# Body Issues



## dakotadog (Apr 14, 2009)

Our poor Outback and I have had a recent run of bad luck. Before departing on our vacation two weeks ago I noticed a crack in the rear bed slide as well as a crack in the support bracket. I replaced the upper support brackets on both sides and the crack did not increase in size while on our vacation. However I would like to find a fix for the fiberglass. I've been searching the forum and it looks like at least one user created some trim to hid the crack. That may suffice and would be the route I would pursue until we had our second mishap.
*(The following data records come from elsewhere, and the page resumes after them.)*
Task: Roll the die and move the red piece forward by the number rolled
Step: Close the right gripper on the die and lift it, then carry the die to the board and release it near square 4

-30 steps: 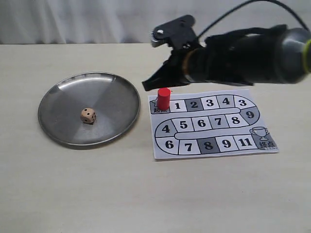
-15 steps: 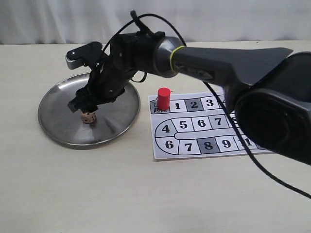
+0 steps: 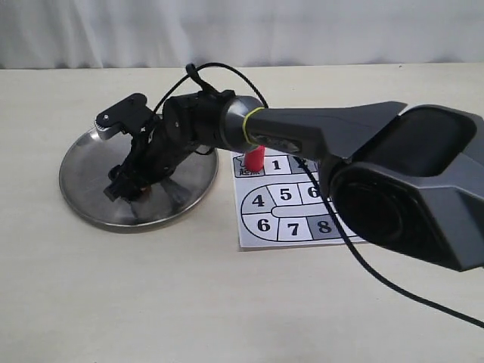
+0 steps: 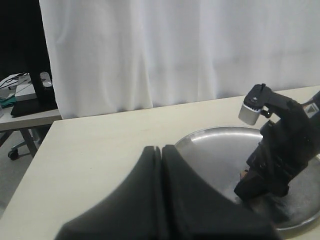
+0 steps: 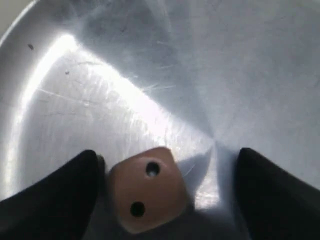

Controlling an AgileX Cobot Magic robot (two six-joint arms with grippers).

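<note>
The die (image 5: 146, 195), a pale tan cube showing two black pips, lies in the metal plate (image 5: 150, 75). My right gripper (image 5: 167, 172) is open and low over the plate with the die between its fingers, close to one finger and apart from the other. From outside, the right gripper (image 3: 125, 184) has reached across to the plate (image 3: 79, 193) and hides the die. The red piece (image 3: 255, 158) stands at the start corner of the paper board (image 3: 286, 208), partly behind the arm. My left gripper (image 4: 161, 149) is shut on nothing, short of the plate (image 4: 215, 145).
The right arm (image 3: 302, 136) stretches across the board's upper squares, and its large dark base (image 3: 408, 197) covers the board's right side. The plate's raised rim (image 3: 136, 225) lies left of the board. A white curtain (image 4: 175, 50) backs the table.
The right arm swung left from above the red piece to the plate, then sank lower so that its open fingers now straddle the die. The red piece stayed put.
</note>
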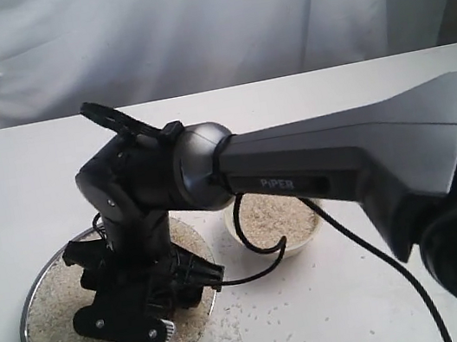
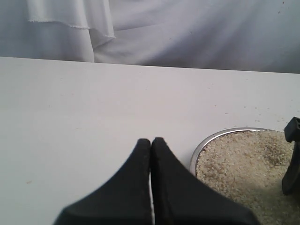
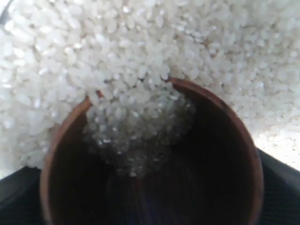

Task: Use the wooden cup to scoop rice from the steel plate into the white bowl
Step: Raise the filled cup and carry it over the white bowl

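In the right wrist view the wooden cup (image 3: 220,110) lies tipped with its mouth pushed into the rice (image 3: 140,47), and a clump of grains sits inside its dark interior. My right gripper (image 3: 150,187) is shut on the cup, with black fingers (image 3: 18,187) at either side. From the exterior view, the right gripper (image 1: 133,305) hangs low over the steel plate (image 1: 27,319), hiding the cup. The white bowl (image 1: 298,245) stands just right of the plate and holds rice. My left gripper (image 2: 151,140) is shut on nothing, over bare table beside the steel plate's rim (image 2: 206,143).
Loose grains (image 1: 263,323) are scattered on the white table in front of the plate and bowl. The right arm's black cable (image 1: 374,252) trails past the bowl. A white curtain (image 1: 186,20) hangs behind the table.
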You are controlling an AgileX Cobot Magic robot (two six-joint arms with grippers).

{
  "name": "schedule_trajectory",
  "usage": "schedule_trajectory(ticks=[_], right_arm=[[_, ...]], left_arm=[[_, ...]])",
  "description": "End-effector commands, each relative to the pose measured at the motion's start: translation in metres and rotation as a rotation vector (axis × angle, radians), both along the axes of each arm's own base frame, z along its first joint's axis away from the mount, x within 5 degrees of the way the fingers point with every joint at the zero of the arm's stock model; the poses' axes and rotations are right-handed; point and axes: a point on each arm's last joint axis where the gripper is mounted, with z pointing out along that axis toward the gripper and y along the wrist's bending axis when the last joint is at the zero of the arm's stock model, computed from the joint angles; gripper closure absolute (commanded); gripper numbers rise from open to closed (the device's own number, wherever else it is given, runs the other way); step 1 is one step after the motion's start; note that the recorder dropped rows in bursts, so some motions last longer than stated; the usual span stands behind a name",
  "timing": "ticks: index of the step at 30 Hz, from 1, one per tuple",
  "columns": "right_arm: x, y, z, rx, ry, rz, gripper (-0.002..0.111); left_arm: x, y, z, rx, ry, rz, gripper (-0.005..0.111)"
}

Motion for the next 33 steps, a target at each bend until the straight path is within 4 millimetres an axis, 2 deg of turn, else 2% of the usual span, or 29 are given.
schedule_trajectory(ticks=[1, 4, 10, 20, 24, 28, 31, 33], right_arm=[[0.004, -0.005, 0.006, 0.029, 0.169, -0.064, 0.108], [0.007, -0.005, 0.017, 0.057, 0.261, -0.088, 0.108], [0.023, -0.011, 0.035, 0.136, 0.285, -0.146, 0.108], [0.064, -0.043, 0.083, 0.274, 0.211, -0.299, 0.108], [0.077, -0.058, 0.102, 0.289, 0.116, -0.341, 0.108], [0.094, -0.082, 0.113, 0.192, -0.078, -0.455, 0.108], [0.099, -0.095, 0.111, 0.109, -0.199, -0.486, 0.108], [0.103, -0.11, 0.096, 0.004, -0.301, -0.518, 0.108]], left_arm=[[0.0, 0.0, -0.001, -0.002, -0.006, 0.002, 0.107], [0.0, 0.0, -0.001, -0.002, -0.006, 0.002, 0.107], [0.0, 0.0, -0.001, -0.002, -0.006, 0.002, 0.107], [0.0, 0.0, -0.001, -0.002, -0.006, 0.002, 0.107], [0.0, 0.0, -0.001, -0.002, -0.006, 0.002, 0.107], [0.0, 0.0, -0.001, -0.002, -0.006, 0.002, 0.107], [0.0, 0.0, -0.001, -0.002, -0.006, 0.002, 0.107], [0.0, 0.0, -0.001, -0.002, -0.006, 0.002, 0.107]])
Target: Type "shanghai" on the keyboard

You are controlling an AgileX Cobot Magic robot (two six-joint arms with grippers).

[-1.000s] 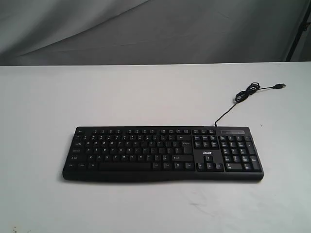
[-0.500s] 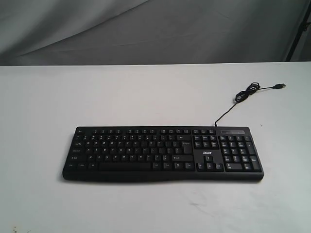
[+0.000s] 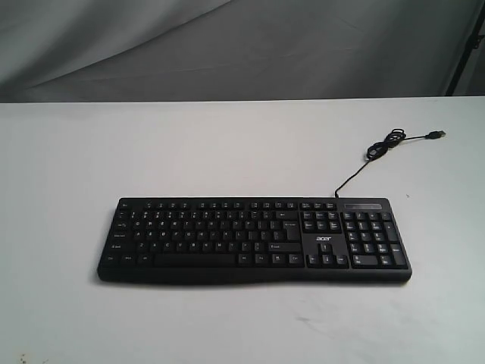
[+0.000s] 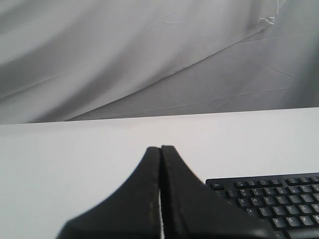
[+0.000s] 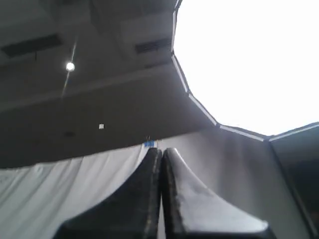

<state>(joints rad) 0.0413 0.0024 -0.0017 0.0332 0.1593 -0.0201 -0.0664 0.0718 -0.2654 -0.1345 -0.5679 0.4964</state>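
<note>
Exterior view: keyboard [image 3: 254, 241] flat on table [image 3: 76, 152]; L hand [image 4: 160, 148] & R hand [image 5: 160, 151] both closed, empty.

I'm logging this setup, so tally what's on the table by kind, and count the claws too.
keyboard: 1
cable: 1, running from the keyboard's back edge
claws: 2, the left claw and the right claw, both closed
Total: 4
</note>
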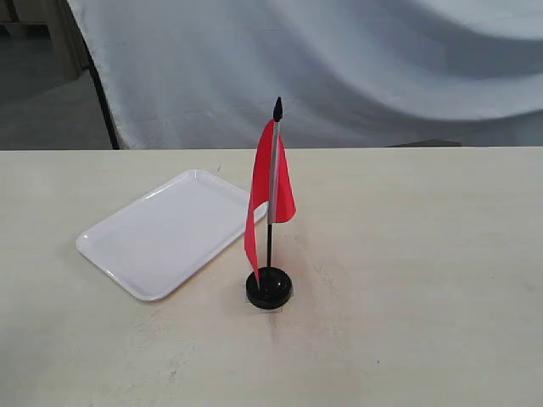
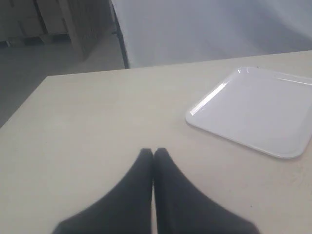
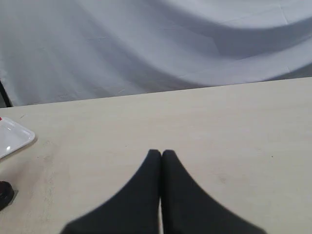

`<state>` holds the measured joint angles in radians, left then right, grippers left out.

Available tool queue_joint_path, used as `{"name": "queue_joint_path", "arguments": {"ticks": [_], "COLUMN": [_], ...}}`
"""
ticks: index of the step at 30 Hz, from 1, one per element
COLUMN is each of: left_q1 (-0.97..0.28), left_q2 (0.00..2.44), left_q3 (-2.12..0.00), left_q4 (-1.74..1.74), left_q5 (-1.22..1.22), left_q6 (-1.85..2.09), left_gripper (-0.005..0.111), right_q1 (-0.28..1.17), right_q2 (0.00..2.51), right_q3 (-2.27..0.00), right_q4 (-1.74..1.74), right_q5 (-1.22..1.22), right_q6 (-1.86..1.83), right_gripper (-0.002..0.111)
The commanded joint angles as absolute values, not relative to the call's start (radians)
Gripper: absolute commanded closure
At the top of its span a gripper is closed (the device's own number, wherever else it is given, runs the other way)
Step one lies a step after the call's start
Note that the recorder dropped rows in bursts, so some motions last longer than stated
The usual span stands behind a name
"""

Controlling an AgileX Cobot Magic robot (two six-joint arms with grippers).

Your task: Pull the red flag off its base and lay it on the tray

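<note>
While flag [image 1: 263, 182] stands upright in base [image 1: 269, 287], tray [image 1: 170, 233] lies beside it, nearer left edge of tabletop [image 1: 424, 254]. Left tool [image 2: 153, 152], right tool [image 3: 161, 153]: pinched together, empty.

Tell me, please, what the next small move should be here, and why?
Probably bring the right tool toward the red flag, opening it on the way. The flag stands upright in the base, the tray holds nothing, and this tool, shut like the left tool, has the base at its view's edge.
</note>
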<state>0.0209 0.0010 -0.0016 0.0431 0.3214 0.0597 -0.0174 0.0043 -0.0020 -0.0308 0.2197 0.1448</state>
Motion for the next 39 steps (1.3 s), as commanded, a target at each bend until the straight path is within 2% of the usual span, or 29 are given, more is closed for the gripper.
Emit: {"name": "queue_joint_path", "arguments": {"ticks": [1,18,26,39], "left_q1": [0.013,0.013,0.013,0.013], "left_q2": [0.0,0.0,0.0,0.0], "left_q3": [0.0,0.0,0.0,0.0], "left_q4": [0.048,0.048,0.048,0.048], "left_q5": [0.32,0.32,0.32,0.32], "left_q6": [0.057,0.057,0.057,0.057], "left_gripper": [0.107,0.107,0.107,0.107], "right_q1": [-0.016,-0.016,-0.016,-0.016], "right_q2": [0.0,0.0,0.0,0.0], "right_q3": [0.0,0.0,0.0,0.0], "right_q4": [-0.03,-0.03,-0.025,-0.025], "right_q5": [0.216,0.215,-0.1,-0.373], "right_q6": [0.145,0.145,0.145,0.182], "right_gripper": [0.109,0.109,0.109,0.109]}}
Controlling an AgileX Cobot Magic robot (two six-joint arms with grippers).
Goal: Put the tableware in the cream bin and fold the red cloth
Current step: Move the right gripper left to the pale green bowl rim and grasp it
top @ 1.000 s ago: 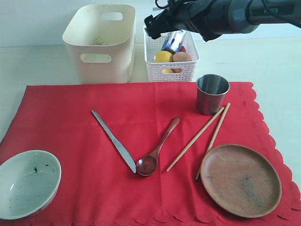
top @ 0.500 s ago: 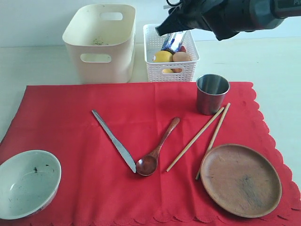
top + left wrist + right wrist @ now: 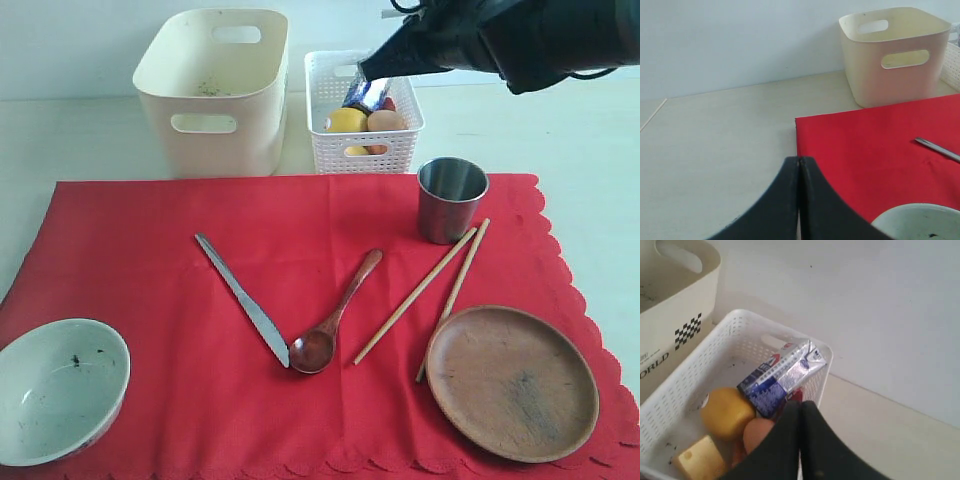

Before departing I managed to put a hole the size of a sway bar through the front of the trailer, both the chrome/plastic skirting and the fiberglass. I rested one of the sway bars against the trailer and forgot it was there while starting to lower the trailer onto the hitch, big and expensive mistake. So the question is, do I attempt the repair myself or take it to a rv body shop? Our insurance will not cover it. I'm willing to try the repair myself but at a loss as to where to find the parts. It looks like there is a seam on the front of the trailer and I should be able to just replace the lower half. Anyone with any experience with this? The closest dealer to us is 75 miles away. Your suggestions are welcomed.


----------



## muttbike (Apr 27, 2009)

I guess the question to ask yourself is, are you planning on keeping this one for a significant period of time, or potentially plan to sell/trade it in the next few years.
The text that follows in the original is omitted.